I just threw linear algebra and float64 on this question and it stuck. Initially in order to decrease the numbers a bit (to save precision) I tried to find greatest common divisors for the coordinates of the target but in many cases it was 1, so that was that went down the drain. Luckily float64 was able to achieve precisions up to 1e-4 and that was enough to separate wheat from chaff.

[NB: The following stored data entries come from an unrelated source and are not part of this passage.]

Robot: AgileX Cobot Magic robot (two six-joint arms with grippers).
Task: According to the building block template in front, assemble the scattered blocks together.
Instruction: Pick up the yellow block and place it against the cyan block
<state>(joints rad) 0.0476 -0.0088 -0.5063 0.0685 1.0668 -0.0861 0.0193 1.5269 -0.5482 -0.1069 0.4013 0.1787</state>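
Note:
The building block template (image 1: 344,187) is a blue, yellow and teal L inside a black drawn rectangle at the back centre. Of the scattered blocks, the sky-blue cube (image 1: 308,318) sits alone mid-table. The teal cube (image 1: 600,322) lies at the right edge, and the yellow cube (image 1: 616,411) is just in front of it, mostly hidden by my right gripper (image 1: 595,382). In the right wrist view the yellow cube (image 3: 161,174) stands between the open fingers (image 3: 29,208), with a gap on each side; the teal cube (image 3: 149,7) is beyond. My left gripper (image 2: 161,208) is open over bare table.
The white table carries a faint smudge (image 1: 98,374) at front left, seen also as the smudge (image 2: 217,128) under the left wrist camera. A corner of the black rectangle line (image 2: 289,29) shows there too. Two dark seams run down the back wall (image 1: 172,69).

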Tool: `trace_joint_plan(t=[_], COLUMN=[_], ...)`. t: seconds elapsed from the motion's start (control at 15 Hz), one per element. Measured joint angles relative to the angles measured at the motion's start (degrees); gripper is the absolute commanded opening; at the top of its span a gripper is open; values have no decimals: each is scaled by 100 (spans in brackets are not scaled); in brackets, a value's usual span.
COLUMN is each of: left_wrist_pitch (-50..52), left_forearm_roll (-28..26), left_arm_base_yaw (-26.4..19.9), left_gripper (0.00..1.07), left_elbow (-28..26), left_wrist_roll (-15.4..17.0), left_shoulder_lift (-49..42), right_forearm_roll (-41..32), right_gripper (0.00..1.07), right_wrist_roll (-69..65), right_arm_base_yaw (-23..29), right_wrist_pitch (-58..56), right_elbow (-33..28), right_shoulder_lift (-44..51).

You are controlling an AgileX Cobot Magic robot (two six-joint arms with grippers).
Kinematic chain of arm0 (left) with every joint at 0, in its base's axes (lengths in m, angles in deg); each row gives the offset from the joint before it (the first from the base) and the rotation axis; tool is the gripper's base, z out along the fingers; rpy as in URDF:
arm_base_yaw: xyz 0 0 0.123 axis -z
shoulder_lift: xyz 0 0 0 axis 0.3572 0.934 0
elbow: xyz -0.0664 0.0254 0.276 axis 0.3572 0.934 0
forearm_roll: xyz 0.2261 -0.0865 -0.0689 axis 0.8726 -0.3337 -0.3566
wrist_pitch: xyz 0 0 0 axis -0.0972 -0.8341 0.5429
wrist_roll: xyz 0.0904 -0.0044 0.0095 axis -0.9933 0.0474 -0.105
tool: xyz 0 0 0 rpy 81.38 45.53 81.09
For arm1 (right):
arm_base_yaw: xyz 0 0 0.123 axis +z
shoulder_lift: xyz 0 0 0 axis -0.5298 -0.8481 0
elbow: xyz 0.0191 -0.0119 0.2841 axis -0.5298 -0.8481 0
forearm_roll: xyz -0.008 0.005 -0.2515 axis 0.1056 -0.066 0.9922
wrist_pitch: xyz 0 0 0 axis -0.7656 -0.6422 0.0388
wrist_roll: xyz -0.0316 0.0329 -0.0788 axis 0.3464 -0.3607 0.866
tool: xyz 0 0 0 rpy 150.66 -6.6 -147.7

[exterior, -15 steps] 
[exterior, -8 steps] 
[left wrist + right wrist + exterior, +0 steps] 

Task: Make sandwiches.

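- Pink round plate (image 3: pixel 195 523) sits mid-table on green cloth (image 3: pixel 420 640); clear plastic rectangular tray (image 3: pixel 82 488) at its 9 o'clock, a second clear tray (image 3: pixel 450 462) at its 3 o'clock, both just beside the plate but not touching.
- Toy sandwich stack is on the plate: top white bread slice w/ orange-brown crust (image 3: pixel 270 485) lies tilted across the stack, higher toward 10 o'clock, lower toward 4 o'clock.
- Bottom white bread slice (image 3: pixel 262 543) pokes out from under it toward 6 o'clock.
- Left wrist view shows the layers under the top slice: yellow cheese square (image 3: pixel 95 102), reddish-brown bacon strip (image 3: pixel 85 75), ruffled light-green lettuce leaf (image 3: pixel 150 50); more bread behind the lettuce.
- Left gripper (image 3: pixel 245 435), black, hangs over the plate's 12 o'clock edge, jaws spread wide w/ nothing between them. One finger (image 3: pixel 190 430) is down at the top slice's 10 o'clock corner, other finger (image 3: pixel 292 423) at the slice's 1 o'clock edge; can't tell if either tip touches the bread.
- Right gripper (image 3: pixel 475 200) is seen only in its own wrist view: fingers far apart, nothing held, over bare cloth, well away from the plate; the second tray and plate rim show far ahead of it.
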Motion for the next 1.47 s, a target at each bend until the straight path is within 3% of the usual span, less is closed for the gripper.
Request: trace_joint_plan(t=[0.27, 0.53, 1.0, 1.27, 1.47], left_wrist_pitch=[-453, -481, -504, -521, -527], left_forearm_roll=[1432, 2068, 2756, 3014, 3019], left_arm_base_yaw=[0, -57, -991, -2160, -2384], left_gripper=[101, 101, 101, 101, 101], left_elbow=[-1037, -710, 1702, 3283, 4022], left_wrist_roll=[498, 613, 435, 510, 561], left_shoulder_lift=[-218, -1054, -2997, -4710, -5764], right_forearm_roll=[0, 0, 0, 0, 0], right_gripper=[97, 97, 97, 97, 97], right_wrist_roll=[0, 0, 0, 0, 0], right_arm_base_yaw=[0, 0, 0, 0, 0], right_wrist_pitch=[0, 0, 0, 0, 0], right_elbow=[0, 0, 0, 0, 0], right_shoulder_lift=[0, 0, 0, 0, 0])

So in the end I did not have to use exact formulas for the inverse of the matrix though probably would be a more satisfying solution if I did.


import numpy as np
from functools import partial
from pathlib import Path
cwd = Path(__file__).parent

def parse_input(file_path, correction):

  with file_path.open("r") as fp:
    instructions = fp.readlines()

  machine_instructions = []
  for ind in range(0,len(instructions)+1,4):

    mins = instructions[ind:ind+3]
    machine_instructions.append([])
    for i,s in zip(range(3),['+','+','=']):
      machine_instructions[-1].append([int(mins[i].split(',')[0].split(s)[-1]),
                                   int(mins[i].split(',')[1].split(s)[-1])])

    for i in range(2):
      machine_instructions[-1][-1][i] += correction

  return machine_instructions


def solve(threshold, maxn, vectors):

  c = np.array([3, 1])

  M = np.concat([np.array(vectors[0])[:,None],
                 np.array(vectors[1])[:,None]],axis=1).astype(int)

  if np.linalg.det(M)==0:
    return np.nan

  Minv = np.linalg.inv(M)
  nmoves = Minv @ np.array(vectors[2])

  if np.any(np.abs(nmoves - np.round(nmoves))>threshold) or\
    np.any(nmoves>maxn) or np.any(nmoves<0):
      return np.nan

  return np.sum(c * (Minv @ np.array(vectors[2])))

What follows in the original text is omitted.